What you will do: In full and without alteration, write out the data below.

### Recorded information ###

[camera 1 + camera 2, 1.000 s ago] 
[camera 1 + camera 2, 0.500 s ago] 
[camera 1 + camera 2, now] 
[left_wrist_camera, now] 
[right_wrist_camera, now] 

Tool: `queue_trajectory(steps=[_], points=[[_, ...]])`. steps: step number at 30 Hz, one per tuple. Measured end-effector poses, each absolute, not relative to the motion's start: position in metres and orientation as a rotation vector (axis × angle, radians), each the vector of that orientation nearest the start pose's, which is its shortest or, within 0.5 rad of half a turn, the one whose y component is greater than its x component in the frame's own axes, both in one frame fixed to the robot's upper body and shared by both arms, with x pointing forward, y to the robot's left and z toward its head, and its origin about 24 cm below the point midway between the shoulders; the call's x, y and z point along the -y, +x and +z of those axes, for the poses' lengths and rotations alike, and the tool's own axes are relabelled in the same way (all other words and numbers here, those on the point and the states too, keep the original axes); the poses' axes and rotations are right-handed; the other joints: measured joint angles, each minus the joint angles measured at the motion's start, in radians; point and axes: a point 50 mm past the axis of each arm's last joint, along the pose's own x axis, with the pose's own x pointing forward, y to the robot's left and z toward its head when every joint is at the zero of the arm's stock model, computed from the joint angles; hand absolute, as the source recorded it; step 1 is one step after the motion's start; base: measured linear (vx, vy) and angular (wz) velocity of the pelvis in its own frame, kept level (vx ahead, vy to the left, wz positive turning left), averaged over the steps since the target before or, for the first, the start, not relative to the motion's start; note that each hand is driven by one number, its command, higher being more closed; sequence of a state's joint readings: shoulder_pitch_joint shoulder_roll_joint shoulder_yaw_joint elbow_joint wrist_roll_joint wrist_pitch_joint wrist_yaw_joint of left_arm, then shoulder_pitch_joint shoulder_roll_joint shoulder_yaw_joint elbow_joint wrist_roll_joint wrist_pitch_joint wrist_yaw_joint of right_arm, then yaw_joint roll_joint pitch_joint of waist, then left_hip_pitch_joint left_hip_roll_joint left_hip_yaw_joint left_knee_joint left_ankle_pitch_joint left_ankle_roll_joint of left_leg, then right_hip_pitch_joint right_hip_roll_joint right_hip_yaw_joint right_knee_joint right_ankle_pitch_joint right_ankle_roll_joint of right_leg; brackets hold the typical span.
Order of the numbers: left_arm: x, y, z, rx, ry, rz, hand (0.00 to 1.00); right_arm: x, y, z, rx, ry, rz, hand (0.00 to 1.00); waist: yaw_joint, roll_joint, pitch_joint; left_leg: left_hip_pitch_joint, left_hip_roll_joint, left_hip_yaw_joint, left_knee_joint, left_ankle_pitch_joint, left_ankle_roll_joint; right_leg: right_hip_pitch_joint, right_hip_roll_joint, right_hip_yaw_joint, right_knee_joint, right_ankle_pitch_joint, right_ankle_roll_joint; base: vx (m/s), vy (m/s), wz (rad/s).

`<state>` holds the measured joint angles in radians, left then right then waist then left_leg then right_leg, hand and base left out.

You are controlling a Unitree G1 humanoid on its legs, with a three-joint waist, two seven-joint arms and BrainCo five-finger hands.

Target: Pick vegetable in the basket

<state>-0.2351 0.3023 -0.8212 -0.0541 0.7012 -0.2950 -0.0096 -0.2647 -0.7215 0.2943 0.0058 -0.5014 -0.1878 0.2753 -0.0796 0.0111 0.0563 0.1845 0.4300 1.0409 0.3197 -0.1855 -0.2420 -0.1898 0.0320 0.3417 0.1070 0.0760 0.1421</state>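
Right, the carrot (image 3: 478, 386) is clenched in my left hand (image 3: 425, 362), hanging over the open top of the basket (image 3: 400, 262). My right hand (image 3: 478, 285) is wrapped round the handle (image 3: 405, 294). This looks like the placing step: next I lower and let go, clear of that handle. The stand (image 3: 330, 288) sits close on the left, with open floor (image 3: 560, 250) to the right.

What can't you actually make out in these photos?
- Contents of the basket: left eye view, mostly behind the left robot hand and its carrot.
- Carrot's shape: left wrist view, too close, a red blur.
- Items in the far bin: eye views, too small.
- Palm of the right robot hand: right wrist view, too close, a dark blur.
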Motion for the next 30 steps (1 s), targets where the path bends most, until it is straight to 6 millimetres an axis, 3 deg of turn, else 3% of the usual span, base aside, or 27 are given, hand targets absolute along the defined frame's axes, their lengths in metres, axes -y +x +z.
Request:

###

Exercise result:
[camera 1 + camera 2, 1.000 s ago] 
[camera 1 + camera 2, 0.500 s ago] 
[camera 1 + camera 2, now] 
[left_wrist_camera, now] 
[right_wrist_camera, now] 

Tool: `queue_trajectory(steps=[_], points=[[_, ...]])`. steps: step number at 30 Hz, one per tuple. Measured end-effector poses, each absolute, not relative to the motion's start: position in metres and orientation as a rotation vector (axis × angle, radians), each the vector of that orientation nearest the start pose's, which is its shortest or, within 0.5 rad of half a turn, the one whose y component is greater than its x component in the frame's own axes, both in one frame fixed to the robot's upper body and shared by both arms, with x pointing forward, y to the robot's left and z toward its head, and its origin about 24 cm below the point midway between the shoulders; the call's x, y and z point along the -y, +x and +z of those axes, for the poses' lengths and rotations alike, and the tool's own axes are relabelled in the same way (all other words and numbers here, those on the point and the states too, keep the original axes); the poses' axes and rotations are right-handed; the other joints: measured joint angles, each minus the joint angles measured at the motion's start, in radians; point and axes: a point 50 mm past the axis of each arm's last joint, along the pose's own x axis, with the pose's own x pointing forward, y to the robot's left and z toward its head when every joint is at the zero of the arm's stock model, computed from the joint angles; hand absolute, as the source recorded it; step 1 is one step after the motion's start; base: measured linear (vx, vy) and angular (wz) velocity of the pelvis in its own frame, kept level (vx ahead, vy to the left, wz positive turning left), averaged over the steps since the target before or, for the first, the start, not relative to the motion's start; note that each hand is driven by one number, its command, higher being more closed; sequence of a state's joint readings: shoulder_pitch_joint shoulder_roll_joint shoulder_yaw_joint elbow_joint wrist_roll_joint wrist_pitch_joint wrist_yaw_joint of left_arm, then shoulder_pitch_joint shoulder_roll_joint shoulder_yaw_joint elbow_joint wrist_roll_joint wrist_pitch_joint wrist_yaw_joint of right_arm, then yaw_joint roll_joint pitch_joint of waist, then left_hip_pitch_joint left_hip_roll_joint left_hip_yaw_joint left_knee_joint left_ankle_pitch_joint left_ankle_roll_joint of left_leg, then right_hip_pitch_joint right_hip_roll_joint right_hip_yaw_joint right_knee_joint right_ankle_pitch_joint right_ankle_roll_joint of right_leg; brackets hold the typical span.
Order of the numbers: left_arm: x, y, z, rx, ry, rz, hand (0.00 to 1.00); right_arm: x, y, z, rx, ry, rz, hand (0.00 to 1.00); waist: yaw_joint, roll_joint, pitch_joint; left_leg: left_hip_pitch_joint, left_hip_roll_joint, left_hip_yaw_joint, left_knee_joint, left_ankle_pitch_joint, left_ankle_roll_joint; right_leg: right_hip_pitch_joint, right_hip_roll_joint, right_hip_yaw_joint, right_knee_joint, right_ankle_pitch_joint, right_ankle_roll_joint; base: vx (m/s), vy (m/s), wz (rad/s).

`<state>` holds the measured joint angles in radians, left then right then waist then left_leg then right_leg, hand and base left out.

You are controlling a Unitree G1 humanoid on its legs, with a three-joint waist, two seven-joint arms and BrainCo five-finger hands.

Target: Pick vegetable in the basket

<state>-0.2351 0.3023 -0.8212 -0.0541 0.7012 -0.2950 -0.0096 -0.2647 -0.7215 0.2943 0.0058 -0.5014 -0.1878 0.2753 -0.0796 0.0111 0.0563 0.1845 0.4300 1.0409 0.3197 -0.1855 -0.2420 -0.1898 0.0320 0.3417 0.1070 0.0760 0.1421</state>
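Right, the carrot (image 3: 478, 386) is clenched in my left hand (image 3: 425, 362), hanging over the open top of the basket (image 3: 400, 262). My right hand (image 3: 478, 285) is wrapped round the handle (image 3: 405, 294). This looks like the placing step: next I lower and let go, clear of that handle. The stand (image 3: 330, 288) sits close on the left, with open floor (image 3: 560, 250) to the right.

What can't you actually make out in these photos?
- Contents of the basket: left eye view, mostly behind the left robot hand and its carrot.
- Carrot's shape: left wrist view, too close, a red blur.
- Items in the far bin: eye views, too small.
- Palm of the right robot hand: right wrist view, too close, a dark blur.
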Motion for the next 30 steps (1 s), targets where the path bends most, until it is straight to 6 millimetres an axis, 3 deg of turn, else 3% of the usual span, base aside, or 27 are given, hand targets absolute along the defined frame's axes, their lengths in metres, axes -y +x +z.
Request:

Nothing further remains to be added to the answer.